# Problem details:
Below are records; copy every line in them that holds the word "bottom".

BEGIN Working data

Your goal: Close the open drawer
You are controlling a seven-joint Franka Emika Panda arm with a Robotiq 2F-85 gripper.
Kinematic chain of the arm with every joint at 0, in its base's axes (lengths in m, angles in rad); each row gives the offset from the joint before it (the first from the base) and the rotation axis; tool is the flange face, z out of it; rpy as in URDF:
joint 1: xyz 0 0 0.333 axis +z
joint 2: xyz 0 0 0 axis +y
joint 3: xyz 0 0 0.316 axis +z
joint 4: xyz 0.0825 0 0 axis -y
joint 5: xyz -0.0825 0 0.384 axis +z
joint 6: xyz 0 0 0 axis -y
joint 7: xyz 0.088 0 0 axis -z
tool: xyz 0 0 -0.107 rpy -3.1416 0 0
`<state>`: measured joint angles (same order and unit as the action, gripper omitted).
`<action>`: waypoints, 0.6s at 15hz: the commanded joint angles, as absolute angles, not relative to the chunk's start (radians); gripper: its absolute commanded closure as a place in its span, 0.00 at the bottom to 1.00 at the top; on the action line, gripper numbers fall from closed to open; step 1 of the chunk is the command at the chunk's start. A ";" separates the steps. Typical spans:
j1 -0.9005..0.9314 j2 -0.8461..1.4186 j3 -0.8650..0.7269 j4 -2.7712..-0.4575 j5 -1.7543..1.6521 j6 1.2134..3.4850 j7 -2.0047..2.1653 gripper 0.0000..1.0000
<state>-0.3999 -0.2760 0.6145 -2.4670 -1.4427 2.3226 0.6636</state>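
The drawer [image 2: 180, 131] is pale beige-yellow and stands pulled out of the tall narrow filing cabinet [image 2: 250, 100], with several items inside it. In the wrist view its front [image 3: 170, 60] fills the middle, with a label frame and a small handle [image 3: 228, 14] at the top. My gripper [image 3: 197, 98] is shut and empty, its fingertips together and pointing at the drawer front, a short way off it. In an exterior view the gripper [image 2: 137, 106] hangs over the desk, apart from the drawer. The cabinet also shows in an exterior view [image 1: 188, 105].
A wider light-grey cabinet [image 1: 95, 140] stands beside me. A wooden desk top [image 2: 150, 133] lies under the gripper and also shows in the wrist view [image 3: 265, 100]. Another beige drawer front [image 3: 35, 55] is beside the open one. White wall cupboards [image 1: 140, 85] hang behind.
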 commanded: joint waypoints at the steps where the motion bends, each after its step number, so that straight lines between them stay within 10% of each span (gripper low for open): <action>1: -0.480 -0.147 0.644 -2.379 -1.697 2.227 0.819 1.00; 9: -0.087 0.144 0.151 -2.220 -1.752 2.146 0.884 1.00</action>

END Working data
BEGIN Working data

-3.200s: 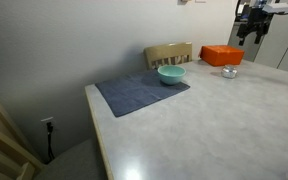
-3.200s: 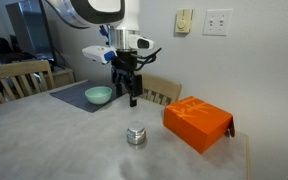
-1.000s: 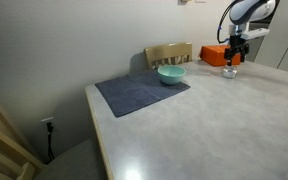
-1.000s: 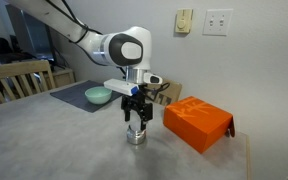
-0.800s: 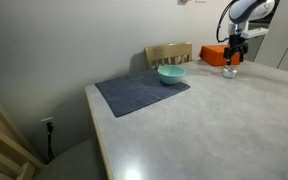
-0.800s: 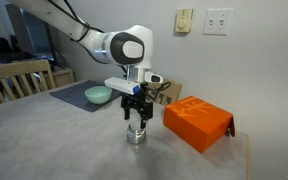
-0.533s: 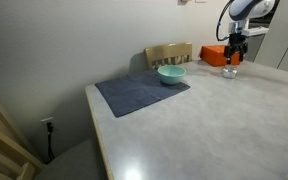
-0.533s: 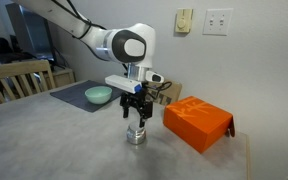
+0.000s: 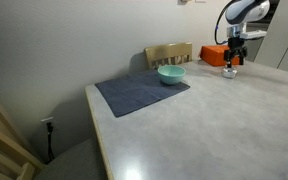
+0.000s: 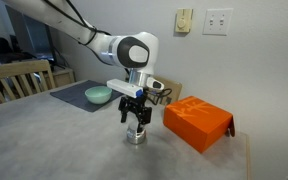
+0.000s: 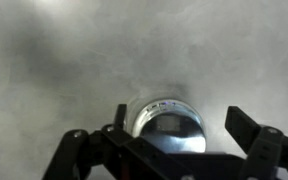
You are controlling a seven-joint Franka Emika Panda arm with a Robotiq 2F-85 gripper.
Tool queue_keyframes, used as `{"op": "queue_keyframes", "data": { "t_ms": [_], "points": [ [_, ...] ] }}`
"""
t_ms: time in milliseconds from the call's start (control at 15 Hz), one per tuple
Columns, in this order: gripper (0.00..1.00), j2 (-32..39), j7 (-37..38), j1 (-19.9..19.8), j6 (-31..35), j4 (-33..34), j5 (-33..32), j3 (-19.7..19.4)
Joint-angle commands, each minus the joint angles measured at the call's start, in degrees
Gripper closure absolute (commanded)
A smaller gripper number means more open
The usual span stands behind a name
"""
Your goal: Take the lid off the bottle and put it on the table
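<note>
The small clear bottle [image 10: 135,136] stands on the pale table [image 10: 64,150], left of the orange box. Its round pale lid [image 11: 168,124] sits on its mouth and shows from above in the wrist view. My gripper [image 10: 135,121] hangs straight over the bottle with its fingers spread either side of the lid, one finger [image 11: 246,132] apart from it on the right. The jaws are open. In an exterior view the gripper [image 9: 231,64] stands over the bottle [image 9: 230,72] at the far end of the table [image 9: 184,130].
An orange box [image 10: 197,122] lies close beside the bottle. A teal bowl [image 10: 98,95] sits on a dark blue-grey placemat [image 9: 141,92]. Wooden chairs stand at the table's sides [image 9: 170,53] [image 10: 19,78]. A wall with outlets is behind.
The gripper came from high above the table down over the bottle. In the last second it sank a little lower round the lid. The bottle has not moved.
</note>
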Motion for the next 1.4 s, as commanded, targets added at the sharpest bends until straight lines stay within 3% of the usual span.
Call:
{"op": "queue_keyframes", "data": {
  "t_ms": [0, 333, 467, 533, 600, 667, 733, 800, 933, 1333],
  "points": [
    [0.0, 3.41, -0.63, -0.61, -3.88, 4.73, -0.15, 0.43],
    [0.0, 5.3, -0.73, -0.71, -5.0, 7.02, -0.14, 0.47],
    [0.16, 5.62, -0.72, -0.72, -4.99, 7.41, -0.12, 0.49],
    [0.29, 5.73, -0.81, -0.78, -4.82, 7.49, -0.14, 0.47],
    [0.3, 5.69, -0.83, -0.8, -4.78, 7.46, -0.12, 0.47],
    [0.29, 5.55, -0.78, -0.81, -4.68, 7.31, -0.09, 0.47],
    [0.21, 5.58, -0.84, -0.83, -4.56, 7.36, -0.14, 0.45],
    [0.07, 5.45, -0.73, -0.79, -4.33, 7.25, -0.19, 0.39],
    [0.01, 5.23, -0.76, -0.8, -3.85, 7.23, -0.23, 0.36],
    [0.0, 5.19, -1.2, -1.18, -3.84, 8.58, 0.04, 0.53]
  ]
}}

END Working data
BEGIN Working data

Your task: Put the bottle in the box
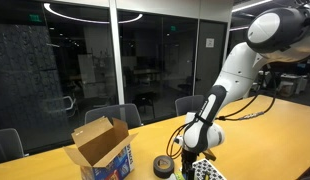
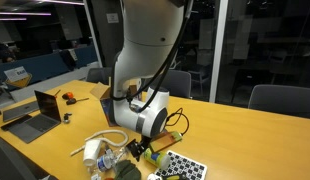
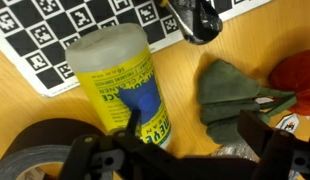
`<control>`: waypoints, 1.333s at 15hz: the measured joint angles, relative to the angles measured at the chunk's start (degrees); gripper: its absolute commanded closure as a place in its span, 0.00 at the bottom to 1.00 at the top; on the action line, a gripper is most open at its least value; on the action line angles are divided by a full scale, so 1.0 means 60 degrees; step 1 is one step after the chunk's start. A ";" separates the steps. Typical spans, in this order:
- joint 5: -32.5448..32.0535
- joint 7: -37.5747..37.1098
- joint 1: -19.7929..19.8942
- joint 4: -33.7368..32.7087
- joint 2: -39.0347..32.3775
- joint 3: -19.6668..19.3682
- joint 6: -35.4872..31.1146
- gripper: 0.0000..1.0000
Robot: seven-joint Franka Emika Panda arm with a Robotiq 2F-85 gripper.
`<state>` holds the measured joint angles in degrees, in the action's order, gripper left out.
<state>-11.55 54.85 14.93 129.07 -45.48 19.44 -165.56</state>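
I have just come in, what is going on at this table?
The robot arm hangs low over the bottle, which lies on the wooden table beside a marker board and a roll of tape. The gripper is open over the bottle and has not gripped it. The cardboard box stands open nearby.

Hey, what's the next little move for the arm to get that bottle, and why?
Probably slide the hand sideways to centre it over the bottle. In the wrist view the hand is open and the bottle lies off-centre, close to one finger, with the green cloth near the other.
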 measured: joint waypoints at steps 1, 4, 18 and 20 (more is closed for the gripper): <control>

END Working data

# Solution for this problem:
`<action>`: waypoints, 0.6s at 15hz: the commanded joint angles, as absolute angles, not relative to the chunk's start (radians); gripper: its absolute commanded closure as a place in its span, 0.00 at the bottom to 1.00 at the top; on the action line, gripper numbers fall from closed to open; step 1 of the chunk is the command at the chunk's start. A ";" separates the steps. Typical spans:
`<control>`: waypoints, 1.333s at 15hz: the measured joint angles, relative to the angles measured at the chunk's start (degrees); gripper: its absolute commanded closure as a place in its span, 0.00 at the bottom to 1.00 at the top; on the action line, a gripper is most open at its least value; on the action line angles are divided by a full scale, so 1.0 means 60 degrees; step 1 is one step after the chunk's start. A ";" separates the steps. Typical spans, in this order:

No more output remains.